ULS Amadora/Sintra destaca prevenção, reconhecimento precoce e acompanhamento no Dia Nacional do Doente com AVC

31 Março, 2026

A Unidade Local de Saúde (ULS) Amadora/Sintra assinala, esta terça-feira, 31 de março, o Dia Nacional do Doente com Acidente Vascular Cerebral (AVC), reforçando a importância da prevenção, do reconhecimento precoce dos sinais de alerta e do acompanhamento especializado destes doentes.

Desde 1 de julho do ano passado, a Via Verde do AVC da ULS Amadora/Sintra, coordenada pela respetiva Unidade de AVC, registou um total de 580 ativações até ao final de 2025, refletindo a elevada incidência desta patologia e a importância de uma resposta rápida e articulada.

No âmbito do balanço da atividade, a ULS destaca o papel determinante de equipas multidisciplinares, coesas e diferenciadas, no tratamento do AVC, que continua a ser a principal causa de morte e incapacidade em Portugal.

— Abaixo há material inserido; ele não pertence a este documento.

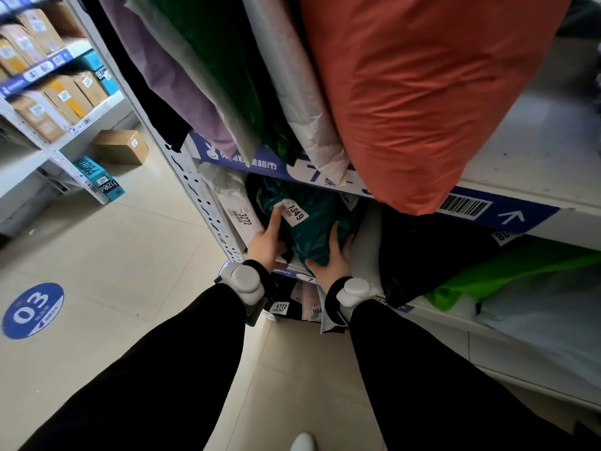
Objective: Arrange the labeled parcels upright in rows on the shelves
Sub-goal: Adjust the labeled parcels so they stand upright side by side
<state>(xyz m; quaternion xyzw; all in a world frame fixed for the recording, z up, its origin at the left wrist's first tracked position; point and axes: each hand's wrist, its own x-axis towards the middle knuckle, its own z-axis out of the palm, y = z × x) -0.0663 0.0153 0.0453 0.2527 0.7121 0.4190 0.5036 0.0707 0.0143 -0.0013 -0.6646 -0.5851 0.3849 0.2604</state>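
Note:
A dark teal soft parcel with a white label reading 1349 stands on the middle shelf, near the shelf's left post. My left hand rests against its left side, index finger stretched up to the label's edge. My right hand is flat on the parcel's right front, fingers spread over the plastic. Left of it stands a white parcel labeled 3272. On the shelf above, an orange parcel, a grey-white one, a green one and a lilac one lean upright in a row.
A black bag and a bright green bag lie right of the teal parcel. Parcels labeled 4772 sit on the shelf below. Cardboard boxes and teal cartons fill the rack at left. A blue floor sticker reads 03.

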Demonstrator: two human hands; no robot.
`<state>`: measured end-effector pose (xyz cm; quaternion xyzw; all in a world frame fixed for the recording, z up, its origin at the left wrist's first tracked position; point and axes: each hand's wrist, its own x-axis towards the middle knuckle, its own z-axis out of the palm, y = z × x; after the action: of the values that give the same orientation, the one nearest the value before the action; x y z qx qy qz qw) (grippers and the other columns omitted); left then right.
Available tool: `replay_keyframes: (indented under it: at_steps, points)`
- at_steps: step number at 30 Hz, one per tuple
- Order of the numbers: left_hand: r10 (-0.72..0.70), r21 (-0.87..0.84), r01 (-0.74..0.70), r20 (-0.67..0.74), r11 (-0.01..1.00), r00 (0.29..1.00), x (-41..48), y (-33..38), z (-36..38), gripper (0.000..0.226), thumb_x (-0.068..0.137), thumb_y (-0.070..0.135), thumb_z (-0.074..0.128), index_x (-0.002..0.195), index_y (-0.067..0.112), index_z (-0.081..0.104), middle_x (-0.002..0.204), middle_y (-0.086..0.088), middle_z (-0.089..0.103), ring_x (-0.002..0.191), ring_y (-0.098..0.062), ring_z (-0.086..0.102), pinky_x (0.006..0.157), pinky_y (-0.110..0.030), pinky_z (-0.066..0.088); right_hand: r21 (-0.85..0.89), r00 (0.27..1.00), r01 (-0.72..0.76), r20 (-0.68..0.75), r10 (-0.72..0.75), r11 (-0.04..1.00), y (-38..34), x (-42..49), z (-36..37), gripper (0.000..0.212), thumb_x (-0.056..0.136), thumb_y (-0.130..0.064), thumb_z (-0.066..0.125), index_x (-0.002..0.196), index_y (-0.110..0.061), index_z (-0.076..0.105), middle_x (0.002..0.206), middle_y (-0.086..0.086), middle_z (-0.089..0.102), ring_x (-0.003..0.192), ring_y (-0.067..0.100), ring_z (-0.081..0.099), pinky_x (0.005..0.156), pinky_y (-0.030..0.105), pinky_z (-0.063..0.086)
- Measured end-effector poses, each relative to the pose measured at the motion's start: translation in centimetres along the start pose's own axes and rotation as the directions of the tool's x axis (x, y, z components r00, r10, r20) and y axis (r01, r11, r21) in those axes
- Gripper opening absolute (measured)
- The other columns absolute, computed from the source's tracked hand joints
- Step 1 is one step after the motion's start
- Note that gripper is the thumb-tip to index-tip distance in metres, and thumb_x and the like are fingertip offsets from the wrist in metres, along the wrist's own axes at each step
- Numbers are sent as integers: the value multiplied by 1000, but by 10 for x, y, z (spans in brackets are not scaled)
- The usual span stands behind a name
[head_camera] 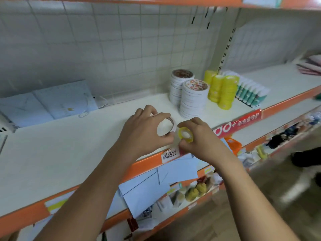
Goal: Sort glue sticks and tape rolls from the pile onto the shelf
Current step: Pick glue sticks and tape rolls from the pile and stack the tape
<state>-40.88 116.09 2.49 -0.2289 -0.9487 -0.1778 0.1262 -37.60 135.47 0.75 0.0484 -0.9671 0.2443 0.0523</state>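
In the left hand (144, 129): gripping a white roll (165, 126), with fingers curled over the top and thumb underneath, showing its hole to the camera. In the right hand (199, 140): pinching a small yellow roll (186, 134) between curled fingers and thumb, right beside the white one, close enough to touch or nearly so. Holding both over the front edge of the shelf (69, 153), seemingly off its surface, though hard to tell.

Looking wider: behind the shelf, a wire grid (104, 40) over a pale back panel. Far left at the back, pale blue bags (52, 103) with cord handles, lying flat. Underneath, a lower shelf (260, 129) crowded with blue sheets (147, 185) and a jumble of small goods too blurred to name.

Up on the main shelf again, right of the hands and near the back: two white stacks (193, 100) of tape, upright and touching. Just right of those, yellow stacks (222, 91), packed close together. Then glue sticks (251, 94), green and white, in a tight row beside the yellow stacks.

Along the orange shelf lip: a red banner (239, 122) right of the right hand, and a small white label (169, 155) just below both hands.
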Motion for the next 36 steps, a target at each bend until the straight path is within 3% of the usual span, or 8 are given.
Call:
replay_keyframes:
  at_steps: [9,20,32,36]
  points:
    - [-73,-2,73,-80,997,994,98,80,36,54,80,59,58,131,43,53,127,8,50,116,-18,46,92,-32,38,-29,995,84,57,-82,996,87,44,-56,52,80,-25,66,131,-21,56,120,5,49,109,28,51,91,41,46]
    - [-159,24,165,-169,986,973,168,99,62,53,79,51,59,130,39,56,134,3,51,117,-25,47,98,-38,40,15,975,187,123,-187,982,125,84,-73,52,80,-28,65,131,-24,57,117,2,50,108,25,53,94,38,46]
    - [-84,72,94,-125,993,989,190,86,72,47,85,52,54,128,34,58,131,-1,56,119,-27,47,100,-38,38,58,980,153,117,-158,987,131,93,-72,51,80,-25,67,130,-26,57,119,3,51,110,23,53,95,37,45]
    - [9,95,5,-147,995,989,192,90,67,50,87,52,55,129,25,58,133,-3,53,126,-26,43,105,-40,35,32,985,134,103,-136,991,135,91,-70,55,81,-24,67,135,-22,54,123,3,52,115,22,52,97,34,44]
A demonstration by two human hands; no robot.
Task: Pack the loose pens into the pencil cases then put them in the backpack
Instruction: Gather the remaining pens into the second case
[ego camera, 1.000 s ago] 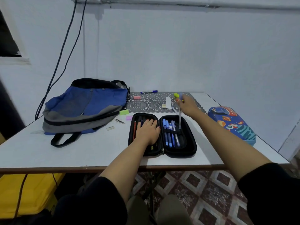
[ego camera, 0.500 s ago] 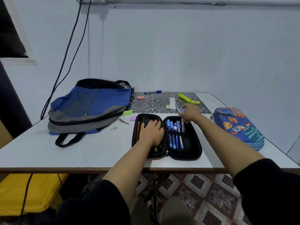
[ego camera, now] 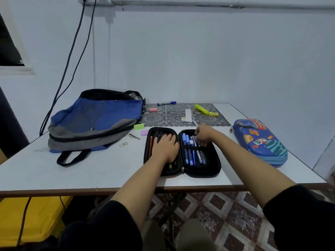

Durante o ano de 2025, foram registados 724 internamentos na Unidade de AVC, maioritariamente provenientes do Serviço de Urgência. Estes doentes foram acompanhados por equipas especializadas, responsáveis pela realização de exames complementares para estudo etiológico, controlo de complicações e implementação de planos de reabilitação, que incluem fisioterapia, terapia da fala e terapia ocupacional. A equipa de enfermagem assegurou ainda o treino de atividades de vida diária e a capacitação das famílias e cuidadores.

A ULS Amadora/Sintra sublinha a importância da adoção de estilos de vida saudáveis na prevenção do AVC, nomeadamente através de uma alimentação equilibrada, pobre em sal e gorduras, da prática regular de exercício físico, do controlo da tensão arterial, da cessação tabágica e da manutenção de um peso adequado.

A instituição alerta ainda para a necessidade de reconhecer rapidamente os sinais de um AVC, destacando a regra dos “3 Fs”: Fala (alterações súbitas na fala), Face (desvio da boca) e Força (fraqueza num braço e/ou perna). Perante qualquer destes sintomas, deve ser contactado de imediato o 112.

A resposta atempada é determinante, uma vez que, no AVC, cada minuto pode fazer a diferença na sobrevivência e na redução das sequelas.